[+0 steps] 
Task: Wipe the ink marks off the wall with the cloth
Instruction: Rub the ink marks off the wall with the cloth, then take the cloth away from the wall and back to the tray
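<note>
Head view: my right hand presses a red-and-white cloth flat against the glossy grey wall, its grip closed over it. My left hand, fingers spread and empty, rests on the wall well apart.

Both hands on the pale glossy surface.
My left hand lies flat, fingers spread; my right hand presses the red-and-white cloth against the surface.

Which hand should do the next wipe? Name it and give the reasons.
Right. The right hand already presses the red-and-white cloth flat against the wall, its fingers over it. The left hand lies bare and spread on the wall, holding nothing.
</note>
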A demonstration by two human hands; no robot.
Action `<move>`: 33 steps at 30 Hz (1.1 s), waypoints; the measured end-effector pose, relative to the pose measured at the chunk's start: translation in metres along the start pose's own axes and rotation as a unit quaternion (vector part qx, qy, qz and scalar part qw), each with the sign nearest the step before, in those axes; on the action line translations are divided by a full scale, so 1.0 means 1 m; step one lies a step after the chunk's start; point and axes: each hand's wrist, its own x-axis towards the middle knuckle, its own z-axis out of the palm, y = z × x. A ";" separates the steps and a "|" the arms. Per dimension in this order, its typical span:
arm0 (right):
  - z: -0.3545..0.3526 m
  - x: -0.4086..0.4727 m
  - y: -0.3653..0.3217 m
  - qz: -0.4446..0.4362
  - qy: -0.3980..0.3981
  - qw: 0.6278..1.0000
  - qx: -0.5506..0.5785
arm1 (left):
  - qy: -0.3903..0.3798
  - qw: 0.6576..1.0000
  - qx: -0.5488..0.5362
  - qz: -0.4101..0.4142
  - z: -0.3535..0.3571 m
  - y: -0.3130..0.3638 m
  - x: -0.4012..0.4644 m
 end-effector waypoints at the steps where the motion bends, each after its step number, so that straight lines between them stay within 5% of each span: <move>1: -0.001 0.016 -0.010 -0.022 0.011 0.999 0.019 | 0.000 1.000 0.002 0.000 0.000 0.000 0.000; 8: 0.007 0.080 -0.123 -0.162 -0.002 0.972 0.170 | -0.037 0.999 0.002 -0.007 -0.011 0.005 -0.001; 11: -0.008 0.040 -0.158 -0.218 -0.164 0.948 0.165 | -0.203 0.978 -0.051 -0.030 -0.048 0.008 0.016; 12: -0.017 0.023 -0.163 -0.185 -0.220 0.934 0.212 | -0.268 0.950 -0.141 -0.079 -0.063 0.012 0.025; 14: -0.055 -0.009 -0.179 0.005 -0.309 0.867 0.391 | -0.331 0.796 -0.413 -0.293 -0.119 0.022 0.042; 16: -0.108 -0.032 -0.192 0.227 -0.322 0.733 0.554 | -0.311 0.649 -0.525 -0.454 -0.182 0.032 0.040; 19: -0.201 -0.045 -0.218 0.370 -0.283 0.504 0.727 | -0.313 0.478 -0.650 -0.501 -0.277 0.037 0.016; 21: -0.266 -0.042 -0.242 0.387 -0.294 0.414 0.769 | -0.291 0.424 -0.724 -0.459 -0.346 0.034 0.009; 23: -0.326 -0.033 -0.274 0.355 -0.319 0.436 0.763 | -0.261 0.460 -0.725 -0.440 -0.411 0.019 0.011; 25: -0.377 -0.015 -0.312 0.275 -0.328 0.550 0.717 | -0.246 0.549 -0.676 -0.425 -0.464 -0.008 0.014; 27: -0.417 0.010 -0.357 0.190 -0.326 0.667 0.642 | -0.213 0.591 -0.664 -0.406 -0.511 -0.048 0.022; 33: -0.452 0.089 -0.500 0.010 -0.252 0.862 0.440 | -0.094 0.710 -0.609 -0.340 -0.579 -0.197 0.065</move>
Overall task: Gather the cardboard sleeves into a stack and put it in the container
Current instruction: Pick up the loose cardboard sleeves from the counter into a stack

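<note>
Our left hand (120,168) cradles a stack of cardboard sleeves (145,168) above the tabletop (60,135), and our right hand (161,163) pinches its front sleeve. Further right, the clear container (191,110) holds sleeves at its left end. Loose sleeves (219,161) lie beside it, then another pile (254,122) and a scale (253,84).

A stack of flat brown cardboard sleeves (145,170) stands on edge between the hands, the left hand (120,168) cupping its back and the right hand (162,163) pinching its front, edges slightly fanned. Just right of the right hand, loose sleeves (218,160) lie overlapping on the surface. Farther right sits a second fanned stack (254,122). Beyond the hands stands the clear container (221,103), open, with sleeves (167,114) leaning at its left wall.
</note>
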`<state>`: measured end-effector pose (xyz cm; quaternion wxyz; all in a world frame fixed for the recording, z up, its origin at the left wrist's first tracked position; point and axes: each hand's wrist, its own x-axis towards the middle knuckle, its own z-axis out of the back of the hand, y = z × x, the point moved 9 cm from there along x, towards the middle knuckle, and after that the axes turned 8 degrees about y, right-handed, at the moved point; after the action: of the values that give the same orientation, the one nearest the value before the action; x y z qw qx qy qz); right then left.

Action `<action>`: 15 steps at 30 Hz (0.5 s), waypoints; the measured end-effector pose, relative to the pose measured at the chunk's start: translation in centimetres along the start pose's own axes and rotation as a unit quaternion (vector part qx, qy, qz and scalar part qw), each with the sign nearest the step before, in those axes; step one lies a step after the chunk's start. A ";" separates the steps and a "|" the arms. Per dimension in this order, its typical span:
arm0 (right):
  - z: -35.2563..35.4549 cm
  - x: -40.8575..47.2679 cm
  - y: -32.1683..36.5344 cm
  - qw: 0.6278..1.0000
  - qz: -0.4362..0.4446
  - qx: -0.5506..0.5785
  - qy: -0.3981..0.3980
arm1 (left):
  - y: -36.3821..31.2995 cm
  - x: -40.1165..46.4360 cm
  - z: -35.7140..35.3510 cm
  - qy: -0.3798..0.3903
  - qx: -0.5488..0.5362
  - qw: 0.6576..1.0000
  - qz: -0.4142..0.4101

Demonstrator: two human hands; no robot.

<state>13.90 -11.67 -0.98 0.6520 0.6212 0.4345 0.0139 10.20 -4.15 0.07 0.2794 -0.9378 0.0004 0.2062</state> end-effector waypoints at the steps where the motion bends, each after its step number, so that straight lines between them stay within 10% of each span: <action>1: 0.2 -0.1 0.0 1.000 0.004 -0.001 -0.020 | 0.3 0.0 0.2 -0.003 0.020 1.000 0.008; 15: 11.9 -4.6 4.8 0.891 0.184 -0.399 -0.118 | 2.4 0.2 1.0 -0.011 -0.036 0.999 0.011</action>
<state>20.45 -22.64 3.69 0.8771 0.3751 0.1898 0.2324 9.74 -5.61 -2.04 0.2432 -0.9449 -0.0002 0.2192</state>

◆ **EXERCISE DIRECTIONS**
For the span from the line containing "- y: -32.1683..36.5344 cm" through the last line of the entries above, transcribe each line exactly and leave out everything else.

◆ **RESULT FOR THIS EXERCISE**
  - y: -32.1683..36.5344 cm
  - qw: 0.6278..1.0000
  - qz: -0.4362..0.4446
  - qx: -0.5506..0.5785
  - qy: -0.3981..0.3980
arm1 (left):
  - y: -36.3821..31.2995 cm
  - x: -40.1165..46.4360 cm
  - z: -35.7140..35.3510 cm
  - qy: -0.3798..0.3903
  - qx: -0.5488..0.5362
  - qw: 0.6576..1.0000
  - qz: -0.4142..0.4101

Demonstrator: two human hands; no robot.

<state>13.90 -11.67 -0.98 0.6520 0.6212 0.4345 0.0139 10.20 -4.15 0.07 0.2794 -0.9378 0.0004 0.2062</state> end-effector waypoints at the steps where the motion bends, each after its step number, so that straight lines between them stay within 10% of each span: <action>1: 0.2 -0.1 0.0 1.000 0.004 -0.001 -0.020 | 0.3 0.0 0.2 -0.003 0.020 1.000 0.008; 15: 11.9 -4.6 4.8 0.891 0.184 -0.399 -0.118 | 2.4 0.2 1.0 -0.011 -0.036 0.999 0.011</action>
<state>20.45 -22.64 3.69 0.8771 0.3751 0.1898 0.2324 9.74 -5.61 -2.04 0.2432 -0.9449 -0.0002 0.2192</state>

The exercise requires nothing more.